In other business, board members unanimously approved the original 2007- 2008 school calendar after a one-month delay. Class start Wednesday, August 22. The first day of winter break is December 24 with classes resuming January 2. Spring break comes after Easter next year, running March 21 through March 28. The last day would be the first make-up day if the districts exceeds the fiveallowed calamity days. The last day of school is May 30 with graduation on Sunday, June 1.
A teacher questioned why the district continues to have 181 student days when the state requires 180. "I don't understand the logic behind it," Thornton said. "It's time to review it." The issue is expected to be part of the district's upcoming negotiations with teachers.
Board members also unanimously approved several of the superintendent's personnel recommendations.
+ Supplemental contracts were approved for three non-teachers: Larry Blackstone, head football coach; Holly Gibson, head volleyball coach; and Elizabeth Arnold, assistant volleyball coach.
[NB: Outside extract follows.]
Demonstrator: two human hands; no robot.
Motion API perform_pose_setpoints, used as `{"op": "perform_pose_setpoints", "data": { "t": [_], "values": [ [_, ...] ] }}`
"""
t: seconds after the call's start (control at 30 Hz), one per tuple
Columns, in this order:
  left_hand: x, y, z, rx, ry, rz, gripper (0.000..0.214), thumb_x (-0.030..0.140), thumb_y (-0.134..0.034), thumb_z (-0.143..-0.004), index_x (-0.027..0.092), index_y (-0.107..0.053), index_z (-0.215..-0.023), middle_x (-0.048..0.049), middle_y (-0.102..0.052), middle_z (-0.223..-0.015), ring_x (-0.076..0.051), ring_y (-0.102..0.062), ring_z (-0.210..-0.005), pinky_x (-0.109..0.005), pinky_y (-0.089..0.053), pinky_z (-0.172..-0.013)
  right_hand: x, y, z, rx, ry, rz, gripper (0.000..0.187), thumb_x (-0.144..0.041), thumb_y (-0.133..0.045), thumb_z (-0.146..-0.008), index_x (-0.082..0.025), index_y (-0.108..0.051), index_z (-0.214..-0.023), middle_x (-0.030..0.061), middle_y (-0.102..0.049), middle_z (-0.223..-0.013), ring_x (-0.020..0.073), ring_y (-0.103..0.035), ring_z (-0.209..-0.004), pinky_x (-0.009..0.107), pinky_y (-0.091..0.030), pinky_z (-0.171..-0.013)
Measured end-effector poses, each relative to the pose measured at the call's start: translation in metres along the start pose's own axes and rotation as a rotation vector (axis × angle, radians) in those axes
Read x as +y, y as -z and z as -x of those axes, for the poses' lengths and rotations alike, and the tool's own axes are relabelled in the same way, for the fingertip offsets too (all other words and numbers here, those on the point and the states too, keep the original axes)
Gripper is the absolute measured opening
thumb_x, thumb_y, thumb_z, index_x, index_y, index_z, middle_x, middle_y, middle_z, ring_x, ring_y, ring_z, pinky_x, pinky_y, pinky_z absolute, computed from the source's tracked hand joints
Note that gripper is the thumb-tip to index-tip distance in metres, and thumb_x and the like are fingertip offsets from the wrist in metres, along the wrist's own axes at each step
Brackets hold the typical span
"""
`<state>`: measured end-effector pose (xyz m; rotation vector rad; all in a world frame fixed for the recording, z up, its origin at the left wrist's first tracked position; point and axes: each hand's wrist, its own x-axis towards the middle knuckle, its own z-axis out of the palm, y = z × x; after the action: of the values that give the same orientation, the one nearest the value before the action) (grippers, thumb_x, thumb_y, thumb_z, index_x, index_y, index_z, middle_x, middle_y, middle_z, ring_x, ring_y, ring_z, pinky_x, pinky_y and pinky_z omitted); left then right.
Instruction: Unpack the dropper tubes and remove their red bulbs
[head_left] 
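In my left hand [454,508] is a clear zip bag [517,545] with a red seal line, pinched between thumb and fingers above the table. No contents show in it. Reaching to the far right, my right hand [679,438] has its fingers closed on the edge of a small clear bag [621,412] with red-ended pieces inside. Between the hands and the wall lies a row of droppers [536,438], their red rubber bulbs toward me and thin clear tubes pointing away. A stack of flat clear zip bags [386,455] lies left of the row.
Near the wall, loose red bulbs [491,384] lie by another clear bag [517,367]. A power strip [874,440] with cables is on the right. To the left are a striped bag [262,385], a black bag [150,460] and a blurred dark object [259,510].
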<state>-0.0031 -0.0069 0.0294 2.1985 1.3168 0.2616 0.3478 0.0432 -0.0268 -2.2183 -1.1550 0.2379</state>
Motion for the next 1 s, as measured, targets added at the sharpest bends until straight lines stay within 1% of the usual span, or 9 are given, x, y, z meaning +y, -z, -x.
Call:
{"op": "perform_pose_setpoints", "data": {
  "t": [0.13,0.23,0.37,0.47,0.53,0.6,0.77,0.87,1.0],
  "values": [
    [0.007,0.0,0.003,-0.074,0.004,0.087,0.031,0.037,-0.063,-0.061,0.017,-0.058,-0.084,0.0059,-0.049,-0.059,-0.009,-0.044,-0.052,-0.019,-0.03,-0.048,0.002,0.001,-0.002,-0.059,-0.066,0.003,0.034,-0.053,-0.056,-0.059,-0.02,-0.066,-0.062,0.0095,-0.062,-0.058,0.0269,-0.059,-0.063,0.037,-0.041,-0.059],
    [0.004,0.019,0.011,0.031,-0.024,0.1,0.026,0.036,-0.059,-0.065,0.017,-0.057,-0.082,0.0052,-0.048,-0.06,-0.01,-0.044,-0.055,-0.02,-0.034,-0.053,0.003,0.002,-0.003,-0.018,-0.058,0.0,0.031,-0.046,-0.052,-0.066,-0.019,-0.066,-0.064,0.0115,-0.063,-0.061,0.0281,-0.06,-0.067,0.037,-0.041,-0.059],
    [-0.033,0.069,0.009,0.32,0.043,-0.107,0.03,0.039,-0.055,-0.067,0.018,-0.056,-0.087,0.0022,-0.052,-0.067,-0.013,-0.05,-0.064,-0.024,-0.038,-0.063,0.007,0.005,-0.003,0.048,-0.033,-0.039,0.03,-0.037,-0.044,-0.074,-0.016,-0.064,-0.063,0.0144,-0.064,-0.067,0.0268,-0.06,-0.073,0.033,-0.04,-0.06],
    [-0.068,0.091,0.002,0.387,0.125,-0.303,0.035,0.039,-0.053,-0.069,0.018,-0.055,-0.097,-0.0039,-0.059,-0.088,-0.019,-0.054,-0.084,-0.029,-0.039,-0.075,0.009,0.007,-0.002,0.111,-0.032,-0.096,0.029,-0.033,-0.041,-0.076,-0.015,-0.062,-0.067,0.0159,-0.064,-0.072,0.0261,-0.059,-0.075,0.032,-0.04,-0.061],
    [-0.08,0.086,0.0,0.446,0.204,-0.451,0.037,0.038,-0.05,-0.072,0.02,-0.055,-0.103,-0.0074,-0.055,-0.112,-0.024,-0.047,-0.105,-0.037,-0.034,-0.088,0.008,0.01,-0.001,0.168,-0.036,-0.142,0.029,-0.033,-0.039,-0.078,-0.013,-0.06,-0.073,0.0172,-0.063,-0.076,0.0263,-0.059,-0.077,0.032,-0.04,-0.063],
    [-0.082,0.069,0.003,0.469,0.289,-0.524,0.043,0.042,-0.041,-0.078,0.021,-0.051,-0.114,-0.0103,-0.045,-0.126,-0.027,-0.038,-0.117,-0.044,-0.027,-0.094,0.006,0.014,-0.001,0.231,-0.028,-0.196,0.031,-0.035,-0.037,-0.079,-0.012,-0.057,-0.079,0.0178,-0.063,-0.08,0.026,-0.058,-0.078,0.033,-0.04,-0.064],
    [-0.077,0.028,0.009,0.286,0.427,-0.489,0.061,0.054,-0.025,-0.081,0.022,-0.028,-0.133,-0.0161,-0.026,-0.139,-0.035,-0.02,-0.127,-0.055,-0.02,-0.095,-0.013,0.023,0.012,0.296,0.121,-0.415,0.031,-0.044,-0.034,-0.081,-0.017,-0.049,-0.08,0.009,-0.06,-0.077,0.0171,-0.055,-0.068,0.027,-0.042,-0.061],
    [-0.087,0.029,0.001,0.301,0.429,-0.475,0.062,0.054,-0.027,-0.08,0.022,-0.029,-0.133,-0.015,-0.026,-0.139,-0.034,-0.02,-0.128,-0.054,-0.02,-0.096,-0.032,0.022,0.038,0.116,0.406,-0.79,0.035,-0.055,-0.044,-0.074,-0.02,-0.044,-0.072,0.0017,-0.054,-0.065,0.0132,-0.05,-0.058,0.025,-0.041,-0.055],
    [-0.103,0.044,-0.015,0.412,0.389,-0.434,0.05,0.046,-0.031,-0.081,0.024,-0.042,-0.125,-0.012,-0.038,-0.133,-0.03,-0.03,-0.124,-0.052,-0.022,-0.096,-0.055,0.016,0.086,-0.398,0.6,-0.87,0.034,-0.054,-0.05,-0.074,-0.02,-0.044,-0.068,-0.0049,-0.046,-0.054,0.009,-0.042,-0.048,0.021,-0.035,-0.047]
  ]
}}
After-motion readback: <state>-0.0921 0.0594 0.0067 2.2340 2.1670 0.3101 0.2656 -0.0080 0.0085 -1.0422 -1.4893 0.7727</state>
+ One year contracts were approved for the following teachers: Sarah J. Arruda, Holly R. E. Caudle, Thomas Howard, Danute B. Lawrence, Susan C. Moore, Leslie A. Osterman, Laura A. Phillips, Brett A. Prince; Megan L. Terry and Adrienne M. Winders.
+ Three year contracts were approved for the following teachers: Joseph B. Brownfield,Lori B. Dupler, Mary A. Ford, Noelle M. Harkabus, Brock M. Swonguer and Angela E. Ulrich.
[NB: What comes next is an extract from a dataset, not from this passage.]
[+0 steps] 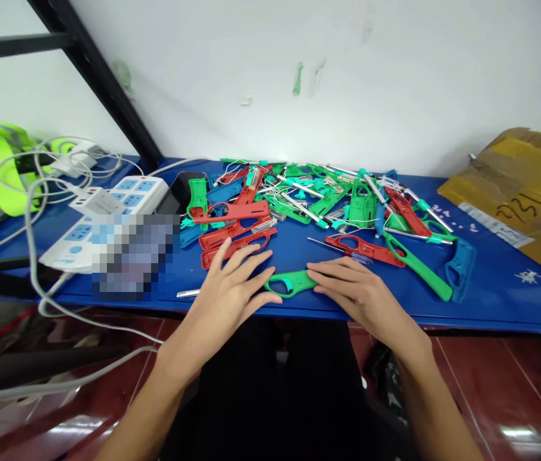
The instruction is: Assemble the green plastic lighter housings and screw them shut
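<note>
A green utility lighter (pixel 301 282) lies flat along the front of the blue table, a teal trigger showing in its finger hole. My left hand (pixel 225 291) covers its nozzle end, thumb and index finger gripping by the hole while the other fingers spread. A metal tube tip (pixel 187 294) pokes out left of that hand. At the handle's other end, my right hand (pixel 359 285) pinches with fingers together. Just behind are a red casing half (pixel 366 248) and a thin screwdriver (pixel 315 243); more red casing halves (pixel 232 240) lie near my left fingertips.
A heap of lighter parts (pixel 318 195), with casings, metal tubes and white wires, spreads along the wall. White power strips (pixel 107 224) with cables and a blurred-out dark rectangle (pixel 136 256) are at left. A taped cardboard box (pixel 520 192) stands at right.
</note>
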Action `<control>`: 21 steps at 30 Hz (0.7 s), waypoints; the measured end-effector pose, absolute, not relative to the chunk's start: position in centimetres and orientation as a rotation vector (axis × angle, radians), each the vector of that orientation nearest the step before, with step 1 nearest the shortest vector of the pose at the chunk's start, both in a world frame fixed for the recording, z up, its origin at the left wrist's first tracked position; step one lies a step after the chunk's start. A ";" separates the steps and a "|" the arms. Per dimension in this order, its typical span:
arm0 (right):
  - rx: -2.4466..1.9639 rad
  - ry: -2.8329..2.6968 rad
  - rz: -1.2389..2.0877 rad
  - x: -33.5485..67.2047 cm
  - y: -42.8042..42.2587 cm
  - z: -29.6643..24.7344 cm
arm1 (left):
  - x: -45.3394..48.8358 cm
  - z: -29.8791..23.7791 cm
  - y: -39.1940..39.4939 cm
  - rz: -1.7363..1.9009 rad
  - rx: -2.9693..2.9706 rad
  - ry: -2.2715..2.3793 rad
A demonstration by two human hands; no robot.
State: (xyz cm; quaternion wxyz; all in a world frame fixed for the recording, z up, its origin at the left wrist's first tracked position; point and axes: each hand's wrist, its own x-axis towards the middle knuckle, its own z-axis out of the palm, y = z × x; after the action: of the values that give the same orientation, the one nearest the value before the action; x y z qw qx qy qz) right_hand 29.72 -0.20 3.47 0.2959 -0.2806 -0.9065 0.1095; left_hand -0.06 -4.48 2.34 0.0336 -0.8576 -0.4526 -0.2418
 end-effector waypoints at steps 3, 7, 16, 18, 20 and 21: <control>-0.757 -2.422 0.305 30.0 -0.7 3.0 | 0.0 2.3 -4.5 -0.738 -2.654 -1.331; -0.831 -2.418 0.389 30.4 -1.1 2.5 | 0.5 2.6 -4.5 -0.743 -2.718 -1.320; -1.084 -2.166 1.214 30.0 -2.0 5.9 | -0.2 4.6 -5.3 -0.799 -2.700 -1.260; -1.099 -2.005 1.275 29.2 -2.8 5.5 | -0.2 4.5 -5.4 -0.911 -2.576 -1.350; -1.103 -1.793 1.335 28.4 -3.4 4.7 | 0.5 4.1 -5.7 -1.137 -2.411 -1.447; -1.081 -1.691 1.369 28.0 -3.6 4.2 | 1.0 3.9 -5.9 -1.302 -2.314 -1.497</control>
State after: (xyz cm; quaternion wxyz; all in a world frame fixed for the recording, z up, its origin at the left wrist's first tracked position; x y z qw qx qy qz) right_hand 27.96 -3.62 4.18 0.3484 -0.4171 -0.6524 0.5282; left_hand 1.04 -5.91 3.90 0.0466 -0.7583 -0.4907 -0.4267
+ Five year contracts were approved for the following teachers: Donna L. Anderson, Debra E. Cassady, Steven D. Mohler, Jeffrey L. Stought, Jennifer K. Swinehart and Kimberly M. Yenni.
+ A continuing contract was approved for Michelle L. Peters.
+ Carol Kitzmiller's retirement after 20 years of service as a cook was accepted with regret. Supplemental contract resignations were accepted from Ken Keener as head cross country and track coach, Sarah Arruda as sophomore class advisor and Krystal Zollinger as junior high volleyball coach.
During a review of facility usage requests granted by the superintendent, Alley objected to the regular use of the elementary gym on Sunday afternoons from March 18 through May 20 for adult basketball. She said she understood the board's policy for Sunday use of facilities to be limited to intermittent use for activities for students, not regular use. Thornton promised to take care of it.
The board went into executive or closed session to discuss the search for a permanent superintendent and the start of negotiations with teachers.
The board's next meeting is set for 7 p.m. on Monday, May 14 in the elementary school library.